[Date Prev][Date Next][Thread Prev][Thread Next][Date Index][Thread Index]
Re: [ccp4bb]: Linking CCP4 against Altivec BLAS and LAPACK
*** For details on how to be removed from this list visit the ***
*** CCP4 home page http://www.ccp4.ac.uk ***
It is important to run a profiler before doing optimizations.
Otherwise, you are likely to end up wasting a lot of time making a lot
of software changes to parts of the application that don't need it,
possibly introducing hard to find bugs and/or additional work for
everyone that is done out of "superstition". Before replacing LAPACK or
the fft routines, it would be nice to see that these functions are
consuming a generous portion of the calculation time in CCP4.
The good news is that anyone can do this experiment to find out where
the CPU time is going. It is quick and easy to do.
1) Download and install CHUD
http://developer.apple.com/tools/debuggers.html
2) Go to /Developer/Applications and open up Shikari.
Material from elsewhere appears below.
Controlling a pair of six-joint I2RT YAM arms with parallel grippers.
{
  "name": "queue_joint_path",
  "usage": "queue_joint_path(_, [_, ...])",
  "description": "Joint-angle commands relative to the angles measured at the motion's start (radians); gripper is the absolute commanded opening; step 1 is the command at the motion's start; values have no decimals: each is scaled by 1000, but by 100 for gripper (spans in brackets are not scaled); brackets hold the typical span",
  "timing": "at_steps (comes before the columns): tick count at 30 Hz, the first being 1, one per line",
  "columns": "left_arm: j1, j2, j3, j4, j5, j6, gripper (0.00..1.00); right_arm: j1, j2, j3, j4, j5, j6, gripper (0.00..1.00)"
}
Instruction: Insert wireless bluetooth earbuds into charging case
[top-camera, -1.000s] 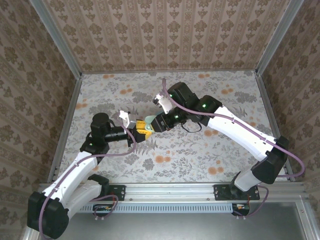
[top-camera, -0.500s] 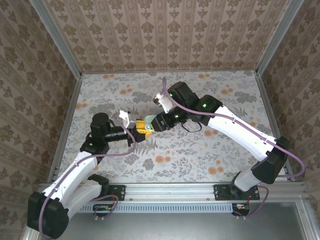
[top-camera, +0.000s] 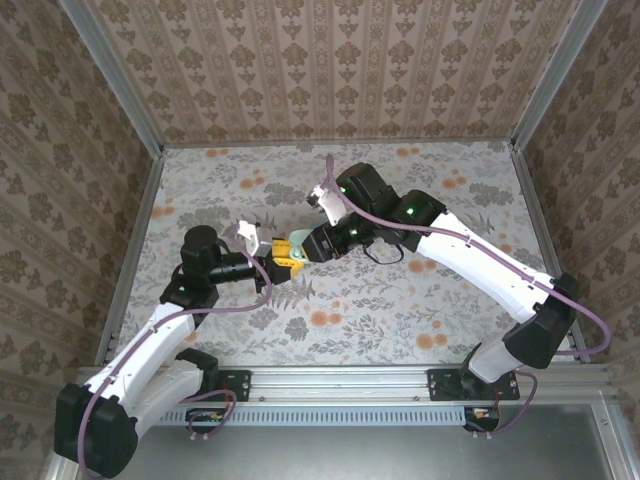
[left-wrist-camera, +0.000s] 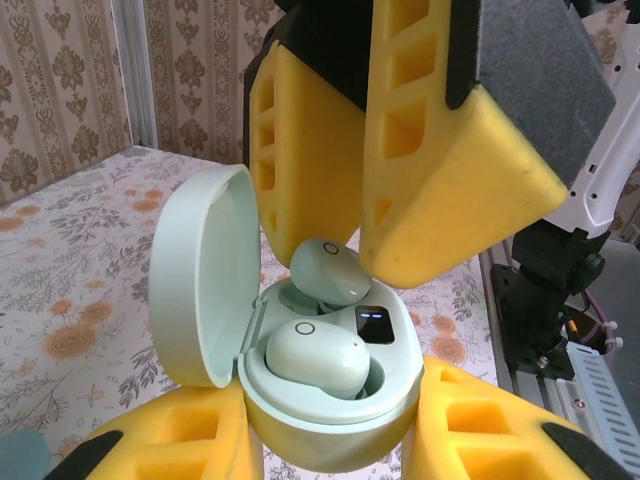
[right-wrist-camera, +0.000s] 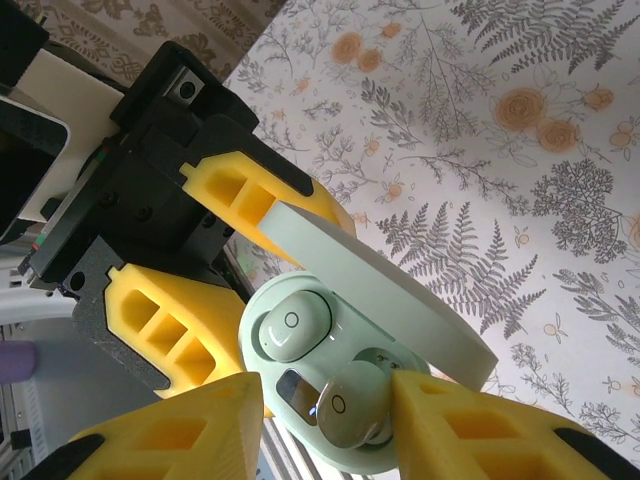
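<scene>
Top external view, item 1: right gripper (top-camera: 303, 247) and left gripper (top-camera: 280, 257) meet tip to tip above the middle of the table (top-camera: 400, 320). Over the past second they have barely shifted, the right one closing in by a trace. Judgement: gross travel is over, and only fine seating remains.

Item 2: case (left-wrist-camera: 330, 420), pale mint, upright, clamped between the left gripper's yellow foam fingers (left-wrist-camera: 170, 445). Its lid (left-wrist-camera: 200, 270) stands open on the hinge.

Contents:
- near socket: first earbud (left-wrist-camera: 318, 358), fully seated.
- far socket: second earbud (left-wrist-camera: 330, 272), tilted and partly in, not yet flush.
- a small lit panel (left-wrist-camera: 373, 322) between the two sockets.

Item 3: the right gripper's fingers (left-wrist-camera: 450, 180) stand narrow around the second earbud. Whether they pinch it or merely flank it cannot be told, since the right wrist view hints at a gap on one side.
</scene>
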Motion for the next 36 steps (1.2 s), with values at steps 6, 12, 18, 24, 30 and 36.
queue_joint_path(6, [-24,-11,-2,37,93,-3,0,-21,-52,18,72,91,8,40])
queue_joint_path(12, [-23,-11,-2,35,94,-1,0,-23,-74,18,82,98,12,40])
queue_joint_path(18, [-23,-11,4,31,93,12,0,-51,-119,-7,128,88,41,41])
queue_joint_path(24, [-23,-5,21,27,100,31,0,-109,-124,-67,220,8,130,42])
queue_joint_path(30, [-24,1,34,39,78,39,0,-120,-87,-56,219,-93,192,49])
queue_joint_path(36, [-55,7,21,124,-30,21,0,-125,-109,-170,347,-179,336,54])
3) Start up your favorite CCP4 task/app and start it doing something
that that you think is too slow.
4) As soon as the slow task starts crunching away, hit the "Start"
button at the bottom right of Shikari. Hit Stop if the task finishes
before Shikari is done sampling.
Shikari will record what the computer is doing for a while then stop on
its own and give a printout of what functions are using up the most CPU
time. It does this by stopping the CPU every so many milliseconds and
looks to see what function is executing. Do this for long enough and
you get a statistical sampling of where the CPU time is going. It will
look something like this (from Safari -- Apple's new web browser):
Total Symbol Name
---- ------------
6.1% objc_msgSend
4.0% vecCGSFill8b1
2.6% szone_malloc
2.0% ARGB32_image_RGB24
1.8% spin_unlock
1.5% dyld_stub_*
.....
You may need to set the Process popup menu to point to the CCP4 app, if
it isn't already. If the Symbol Names look more like "0x4215674a" than
"SomeFunctionName", you should recompile CCP4 with the -g flag so that
symbol names are included in the app.
The Symbol names are the names of the various functions that are
executing. The number next to them is the fraction of the total CPU
time used by the app that is consumed by that function. If we see FFT
or LAPACK/BLAS functionality in the top ten functions, then an obvious
solution would be to look for a faster version of these libraries.
Apple's vecLib is a great choice for that. If other functions are
dominating the output, then we can look to fixing those.
You can, by the way, do this experiment on any app. ;-)
Best Regards,
Ian Ollmann
Vector and Numerics Group
Core Operating Systems Division
Apple Computer